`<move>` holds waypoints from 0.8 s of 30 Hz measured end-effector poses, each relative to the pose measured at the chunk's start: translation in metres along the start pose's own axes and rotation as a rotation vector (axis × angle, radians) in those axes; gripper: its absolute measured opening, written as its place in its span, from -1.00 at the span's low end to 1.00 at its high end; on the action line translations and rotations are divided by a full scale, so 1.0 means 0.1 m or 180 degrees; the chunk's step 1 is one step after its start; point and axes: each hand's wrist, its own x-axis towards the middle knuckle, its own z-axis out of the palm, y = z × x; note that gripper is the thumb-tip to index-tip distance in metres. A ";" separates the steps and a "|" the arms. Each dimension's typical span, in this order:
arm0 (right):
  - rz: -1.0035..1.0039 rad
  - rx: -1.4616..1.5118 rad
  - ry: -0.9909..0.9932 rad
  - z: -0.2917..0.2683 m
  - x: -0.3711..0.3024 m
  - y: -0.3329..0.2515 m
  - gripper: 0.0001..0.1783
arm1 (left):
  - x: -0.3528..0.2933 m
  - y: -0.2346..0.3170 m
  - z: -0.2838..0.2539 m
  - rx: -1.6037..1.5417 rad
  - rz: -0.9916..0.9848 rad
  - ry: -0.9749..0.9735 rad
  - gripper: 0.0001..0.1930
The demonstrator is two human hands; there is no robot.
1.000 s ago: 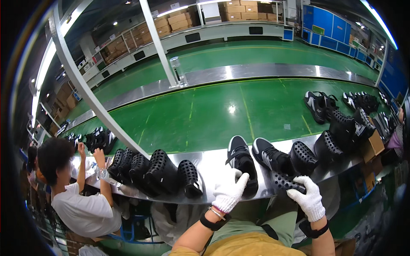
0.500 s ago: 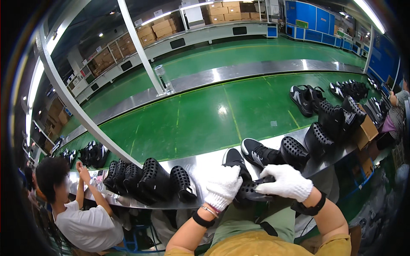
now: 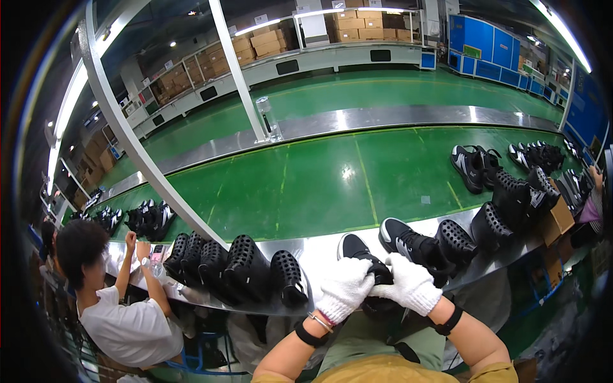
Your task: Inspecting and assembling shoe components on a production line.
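A black sneaker (image 3: pixel 353 247) with a white toe lies on the metal bench in front of me, its toe pointing away. My left hand (image 3: pixel 345 287), in a white knitted glove, grips its left side near the opening. From the other side my right hand (image 3: pixel 410 285), gloved the same way, has its fingers closed on the upper, with the thumb toward the left hand. Dark material between and below the hands is partly hidden, so I cannot tell shoe from insert there. A second black sneaker (image 3: pixel 412 244) lies just right, beside a perforated black shoe insert (image 3: pixel 456 240).
More perforated black inserts (image 3: pixel 242 265) stand along the bench (image 3: pixel 319 252) to the left, and others at right near a cardboard box (image 3: pixel 557 218). A co-worker (image 3: pixel 124 319) sits at the left. Beyond the bench lies a green floor (image 3: pixel 319 185); a white post (image 3: pixel 137 150) slants at left.
My right hand has moved left, closer to the left hand, from a perforated black piece to the sneaker's upper. The whole view has shifted slightly. The co-worker's hands have moved apart.
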 end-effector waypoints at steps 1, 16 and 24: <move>-0.0004 -0.0072 -0.0030 0.06 0.05 0.05 -0.24 | 0.03 0.08 -0.02 -0.0014 0.0014 -0.0008 -0.86; -0.0338 0.2189 0.0902 0.37 0.18 0.50 -0.71 | -0.09 0.01 0.36 -0.0244 0.0211 0.0844 -0.52; -0.0369 0.2087 0.0647 0.42 0.28 0.52 -0.73 | -0.13 0.07 0.15 0.0041 0.0387 0.0291 -0.56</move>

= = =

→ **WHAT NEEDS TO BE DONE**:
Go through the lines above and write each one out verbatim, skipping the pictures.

→ **PROBLEM SOLUTION**:
`<move>` holds waypoints from 0.8 s of 30 Hz measured end-effector poses, each relative to the pose measured at the chunk's start: translation in metres along the start pose's own axes and rotation as a rotation vector (axis × angle, radians) in those axes; gripper: its absolute measured opening, written as its place in its span, from -1.00 at the span's low end to 1.00 at its high end; on the action line translations and rotations are divided by a full scale, so 1.0 means 0.1 m or 180 degrees; the chunk's step 1 is one step after its start; point and axes: each hand's wrist, its own x-axis towards the middle knuckle, its own z-axis out of the palm, y = z × x; note that gripper is the thumb-tip to index-tip distance in metres. A ";" separates the steps and a "|" the arms. Each dimension's typical span, in this order:
arm0 (right):
  - rz: -1.0035..1.0039 rad
  - rx: -1.4616..1.5118 rad
  - ry: -0.9909..0.9932 rad
  - z: -0.2917..0.2683 m
  - x: -0.3711..0.3024 m
  - y: -0.3329..0.2515 m
  - gripper: 0.0001..0.1783
arm1 (left):
  - x: -0.3528..0.2933 m
  - y: -0.2346..0.3170 m
  - z: -0.2838..0.2539 m
  - rx: -1.6037..1.5417 rad
  - rz: -0.9916..0.9848 rad
  - ry: -0.9749..0.9735 rad
  - gripper: 0.0001..0.1930
The demonstrator is two human hands; there is no robot.
1.000 s ago: 
0.500 s ago: 
now: 
Your task: Inspecting and assembling shoe components on a production line.
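A black sneaker (image 3: pixel 353 247) with a white toe lies on the metal bench in front of me, its toe pointing away. My left hand (image 3: pixel 345 287), in a white knitted glove, grips its left side near the opening. From the other side my right hand (image 3: pixel 410 285), gloved the same way, has its fingers closed on the upper, with the thumb toward the left hand. Dark material between and below the hands is partly hidden, so I cannot tell shoe from insert there. A second black sneaker (image 3: pixel 412 244) lies just right, beside a perforated black shoe insert (image 3: pixel 456 240).
More perforated black inserts (image 3: pixel 242 265) stand along the bench (image 3: pixel 319 252) to the left, and others at right near a cardboard box (image 3: pixel 557 218). A co-worker (image 3: pixel 124 319) sits at the left. Beyond the bench lies a green floor (image 3: pixel 319 185); a white post (image 3: pixel 137 150) slants at left.
My right hand has moved left, closer to the left hand, from a perforated black piece to the sneaker's upper. The whole view has shifted slightly. The co-worker's hands have moved apart.
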 end-effector waypoints at steps 1, 16 and 24: <move>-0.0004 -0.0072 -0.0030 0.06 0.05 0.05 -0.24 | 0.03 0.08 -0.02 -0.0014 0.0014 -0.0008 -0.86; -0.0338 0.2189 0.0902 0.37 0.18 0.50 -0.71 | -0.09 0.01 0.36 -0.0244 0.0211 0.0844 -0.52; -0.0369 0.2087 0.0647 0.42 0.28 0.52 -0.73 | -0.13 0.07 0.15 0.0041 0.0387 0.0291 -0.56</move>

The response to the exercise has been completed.